Please quote exactly the lines below from the line containing "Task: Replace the" to the line containing "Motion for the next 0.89", both lines included, and nothing else.

- Opening Delimiter -

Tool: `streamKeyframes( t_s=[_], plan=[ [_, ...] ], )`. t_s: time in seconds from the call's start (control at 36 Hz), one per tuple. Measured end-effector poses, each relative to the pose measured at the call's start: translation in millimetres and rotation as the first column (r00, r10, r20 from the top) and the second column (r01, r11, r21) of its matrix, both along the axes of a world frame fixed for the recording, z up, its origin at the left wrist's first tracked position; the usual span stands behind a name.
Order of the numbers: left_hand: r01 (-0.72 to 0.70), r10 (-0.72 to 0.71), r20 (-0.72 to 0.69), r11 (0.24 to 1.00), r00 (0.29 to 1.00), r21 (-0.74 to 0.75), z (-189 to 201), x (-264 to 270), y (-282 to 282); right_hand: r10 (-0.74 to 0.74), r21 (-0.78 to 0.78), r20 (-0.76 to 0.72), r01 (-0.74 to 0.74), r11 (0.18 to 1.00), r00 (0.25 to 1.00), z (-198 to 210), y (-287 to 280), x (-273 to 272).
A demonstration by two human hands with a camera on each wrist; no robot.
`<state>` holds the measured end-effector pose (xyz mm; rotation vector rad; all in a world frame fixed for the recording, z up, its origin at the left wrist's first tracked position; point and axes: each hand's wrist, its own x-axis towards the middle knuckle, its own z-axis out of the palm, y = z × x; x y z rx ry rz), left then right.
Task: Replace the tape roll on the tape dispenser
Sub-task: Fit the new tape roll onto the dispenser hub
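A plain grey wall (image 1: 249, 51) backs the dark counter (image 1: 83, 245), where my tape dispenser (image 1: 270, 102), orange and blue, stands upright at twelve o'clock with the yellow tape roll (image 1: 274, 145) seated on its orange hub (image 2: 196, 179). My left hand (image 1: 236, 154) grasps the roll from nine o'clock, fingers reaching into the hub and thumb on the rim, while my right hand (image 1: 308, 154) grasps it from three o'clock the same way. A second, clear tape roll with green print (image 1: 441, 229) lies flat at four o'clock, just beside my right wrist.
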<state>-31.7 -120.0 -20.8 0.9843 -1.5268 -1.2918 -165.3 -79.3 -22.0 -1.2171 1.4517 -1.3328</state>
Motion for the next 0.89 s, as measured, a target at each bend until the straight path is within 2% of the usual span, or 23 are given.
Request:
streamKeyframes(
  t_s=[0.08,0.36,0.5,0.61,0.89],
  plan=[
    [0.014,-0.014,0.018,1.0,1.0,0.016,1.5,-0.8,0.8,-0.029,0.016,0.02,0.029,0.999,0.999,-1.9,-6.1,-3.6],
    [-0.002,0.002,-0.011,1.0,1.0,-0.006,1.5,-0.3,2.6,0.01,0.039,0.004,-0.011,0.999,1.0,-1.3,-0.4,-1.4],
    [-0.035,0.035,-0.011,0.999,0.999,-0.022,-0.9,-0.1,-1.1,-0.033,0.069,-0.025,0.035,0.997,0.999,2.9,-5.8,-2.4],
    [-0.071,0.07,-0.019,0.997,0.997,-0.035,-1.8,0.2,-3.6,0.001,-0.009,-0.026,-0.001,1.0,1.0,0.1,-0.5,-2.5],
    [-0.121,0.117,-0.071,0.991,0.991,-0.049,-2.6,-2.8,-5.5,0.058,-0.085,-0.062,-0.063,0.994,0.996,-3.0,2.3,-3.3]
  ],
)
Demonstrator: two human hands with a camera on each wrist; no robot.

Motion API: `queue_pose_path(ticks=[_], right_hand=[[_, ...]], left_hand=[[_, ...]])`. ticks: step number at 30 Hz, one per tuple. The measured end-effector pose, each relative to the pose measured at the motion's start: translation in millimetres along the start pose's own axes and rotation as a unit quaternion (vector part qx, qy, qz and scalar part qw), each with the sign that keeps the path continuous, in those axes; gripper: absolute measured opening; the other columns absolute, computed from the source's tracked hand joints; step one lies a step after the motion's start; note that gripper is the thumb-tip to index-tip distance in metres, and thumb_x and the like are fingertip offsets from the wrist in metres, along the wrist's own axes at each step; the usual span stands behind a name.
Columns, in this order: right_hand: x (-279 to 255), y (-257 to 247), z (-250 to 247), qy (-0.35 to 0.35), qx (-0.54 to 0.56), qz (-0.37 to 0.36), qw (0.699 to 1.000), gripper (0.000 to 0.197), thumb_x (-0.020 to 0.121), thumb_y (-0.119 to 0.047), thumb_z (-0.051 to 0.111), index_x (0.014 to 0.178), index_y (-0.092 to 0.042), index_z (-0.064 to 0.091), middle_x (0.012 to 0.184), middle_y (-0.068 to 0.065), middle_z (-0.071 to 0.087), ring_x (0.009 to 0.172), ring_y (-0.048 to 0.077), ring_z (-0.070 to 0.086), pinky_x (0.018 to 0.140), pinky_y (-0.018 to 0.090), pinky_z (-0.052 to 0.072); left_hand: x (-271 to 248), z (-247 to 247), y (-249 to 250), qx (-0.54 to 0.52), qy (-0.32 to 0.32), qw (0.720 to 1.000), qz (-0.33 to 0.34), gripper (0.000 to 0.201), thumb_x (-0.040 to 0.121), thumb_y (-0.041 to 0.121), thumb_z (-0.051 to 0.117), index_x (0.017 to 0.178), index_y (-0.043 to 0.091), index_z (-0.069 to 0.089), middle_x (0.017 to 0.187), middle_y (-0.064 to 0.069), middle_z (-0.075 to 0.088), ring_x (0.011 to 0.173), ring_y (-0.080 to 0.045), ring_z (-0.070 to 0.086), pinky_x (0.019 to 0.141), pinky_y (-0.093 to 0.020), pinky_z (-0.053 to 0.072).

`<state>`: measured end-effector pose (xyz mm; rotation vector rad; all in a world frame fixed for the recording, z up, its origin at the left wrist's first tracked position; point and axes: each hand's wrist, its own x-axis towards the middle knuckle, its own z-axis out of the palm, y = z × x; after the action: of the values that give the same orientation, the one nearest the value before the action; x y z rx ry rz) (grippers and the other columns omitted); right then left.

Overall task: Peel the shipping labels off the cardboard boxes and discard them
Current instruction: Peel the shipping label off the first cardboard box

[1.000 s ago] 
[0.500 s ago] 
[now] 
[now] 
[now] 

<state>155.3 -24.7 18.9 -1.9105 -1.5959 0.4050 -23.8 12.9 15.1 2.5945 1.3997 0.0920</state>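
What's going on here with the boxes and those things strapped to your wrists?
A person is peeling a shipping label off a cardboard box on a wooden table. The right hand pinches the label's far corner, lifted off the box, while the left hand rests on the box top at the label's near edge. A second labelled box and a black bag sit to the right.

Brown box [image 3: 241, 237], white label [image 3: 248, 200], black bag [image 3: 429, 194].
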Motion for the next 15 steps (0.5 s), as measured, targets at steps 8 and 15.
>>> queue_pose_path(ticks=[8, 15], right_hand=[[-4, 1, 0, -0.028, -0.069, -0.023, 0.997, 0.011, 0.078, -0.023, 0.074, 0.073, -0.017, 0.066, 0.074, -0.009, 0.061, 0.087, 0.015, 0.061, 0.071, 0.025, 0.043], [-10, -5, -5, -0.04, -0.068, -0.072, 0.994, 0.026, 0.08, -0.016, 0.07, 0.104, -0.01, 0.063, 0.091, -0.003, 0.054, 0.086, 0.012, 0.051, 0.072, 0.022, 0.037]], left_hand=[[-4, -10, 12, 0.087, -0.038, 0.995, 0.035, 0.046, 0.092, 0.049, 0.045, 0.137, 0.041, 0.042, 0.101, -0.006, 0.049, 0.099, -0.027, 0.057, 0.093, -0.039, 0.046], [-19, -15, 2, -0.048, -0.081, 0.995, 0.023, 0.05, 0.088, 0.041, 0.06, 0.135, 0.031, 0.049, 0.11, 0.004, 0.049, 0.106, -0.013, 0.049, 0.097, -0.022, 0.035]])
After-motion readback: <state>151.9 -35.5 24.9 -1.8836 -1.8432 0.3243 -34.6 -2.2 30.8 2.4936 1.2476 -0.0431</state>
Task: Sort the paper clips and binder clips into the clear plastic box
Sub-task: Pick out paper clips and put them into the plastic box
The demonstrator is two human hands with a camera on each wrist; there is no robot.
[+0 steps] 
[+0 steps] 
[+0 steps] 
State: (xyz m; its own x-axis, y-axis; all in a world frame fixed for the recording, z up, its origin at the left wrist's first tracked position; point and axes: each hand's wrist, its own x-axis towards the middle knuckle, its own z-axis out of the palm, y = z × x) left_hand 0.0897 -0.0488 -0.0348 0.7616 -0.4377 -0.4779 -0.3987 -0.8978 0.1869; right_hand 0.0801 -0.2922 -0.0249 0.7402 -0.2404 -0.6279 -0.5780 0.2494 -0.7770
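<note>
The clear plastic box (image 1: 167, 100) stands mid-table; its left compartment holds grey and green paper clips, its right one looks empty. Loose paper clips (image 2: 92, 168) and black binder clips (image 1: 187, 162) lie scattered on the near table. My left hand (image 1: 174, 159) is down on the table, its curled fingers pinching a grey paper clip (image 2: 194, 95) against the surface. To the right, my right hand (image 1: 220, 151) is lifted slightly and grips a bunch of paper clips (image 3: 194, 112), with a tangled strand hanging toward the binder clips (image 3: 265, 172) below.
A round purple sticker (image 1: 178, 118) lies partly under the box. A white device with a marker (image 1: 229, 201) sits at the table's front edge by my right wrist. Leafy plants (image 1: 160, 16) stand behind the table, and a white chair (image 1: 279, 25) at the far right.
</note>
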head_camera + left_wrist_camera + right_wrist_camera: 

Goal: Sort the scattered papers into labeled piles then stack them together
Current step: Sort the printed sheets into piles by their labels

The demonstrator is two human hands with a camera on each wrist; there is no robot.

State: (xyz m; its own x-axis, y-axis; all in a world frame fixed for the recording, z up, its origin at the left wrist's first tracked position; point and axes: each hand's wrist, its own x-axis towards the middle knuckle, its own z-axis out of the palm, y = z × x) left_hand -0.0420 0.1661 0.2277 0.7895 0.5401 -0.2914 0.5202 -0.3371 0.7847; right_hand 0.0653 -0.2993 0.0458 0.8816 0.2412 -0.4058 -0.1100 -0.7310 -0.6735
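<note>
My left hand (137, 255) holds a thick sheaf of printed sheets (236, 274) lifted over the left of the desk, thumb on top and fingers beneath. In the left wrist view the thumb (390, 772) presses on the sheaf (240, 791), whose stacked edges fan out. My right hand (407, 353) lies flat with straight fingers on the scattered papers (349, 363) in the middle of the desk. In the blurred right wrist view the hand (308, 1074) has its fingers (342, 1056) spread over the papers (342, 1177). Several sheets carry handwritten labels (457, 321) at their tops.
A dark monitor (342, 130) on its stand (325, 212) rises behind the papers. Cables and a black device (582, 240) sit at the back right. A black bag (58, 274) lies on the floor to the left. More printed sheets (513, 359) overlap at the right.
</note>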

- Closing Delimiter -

» **ANSWER TO THIS TASK**
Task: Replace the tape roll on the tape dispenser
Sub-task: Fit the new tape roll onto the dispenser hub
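A plain grey wall (image 1: 249, 51) backs the dark counter (image 1: 83, 245), where my tape dispenser (image 1: 270, 102), orange and blue, stands upright at twelve o'clock with the yellow tape roll (image 1: 274, 145) seated on its orange hub (image 2: 196, 179). My left hand (image 1: 236, 154) grasps the roll from nine o'clock, fingers reaching into the hub and thumb on the rim, while my right hand (image 1: 308, 154) grasps it from three o'clock the same way. A second, clear tape roll with green print (image 1: 441, 229) lies flat at four o'clock, just beside my right wrist.
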<state>-31.7 -120.0 -20.8 0.9843 -1.5268 -1.2918 -165.3 -79.3 -22.0 -1.2171 1.4517 -1.3328</state>
Motion for the next 0.89 s, as measured, a target at each bend until the straight path is within 2% of the usual span, or 23 are given.

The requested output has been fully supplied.